▼▼▼
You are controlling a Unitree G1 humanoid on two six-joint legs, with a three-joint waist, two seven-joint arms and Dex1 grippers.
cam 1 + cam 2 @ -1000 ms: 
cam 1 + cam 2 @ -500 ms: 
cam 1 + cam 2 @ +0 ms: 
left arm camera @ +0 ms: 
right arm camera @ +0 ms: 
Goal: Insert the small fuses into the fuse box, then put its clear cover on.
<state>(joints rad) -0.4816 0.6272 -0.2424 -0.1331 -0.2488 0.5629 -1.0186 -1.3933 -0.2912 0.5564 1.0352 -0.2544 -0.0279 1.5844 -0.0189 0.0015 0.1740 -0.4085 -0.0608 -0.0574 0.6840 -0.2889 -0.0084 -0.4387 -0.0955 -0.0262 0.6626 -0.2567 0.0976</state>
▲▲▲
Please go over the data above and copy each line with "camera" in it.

left arm camera @ +0 ms: 
right arm camera @ +0 ms: 

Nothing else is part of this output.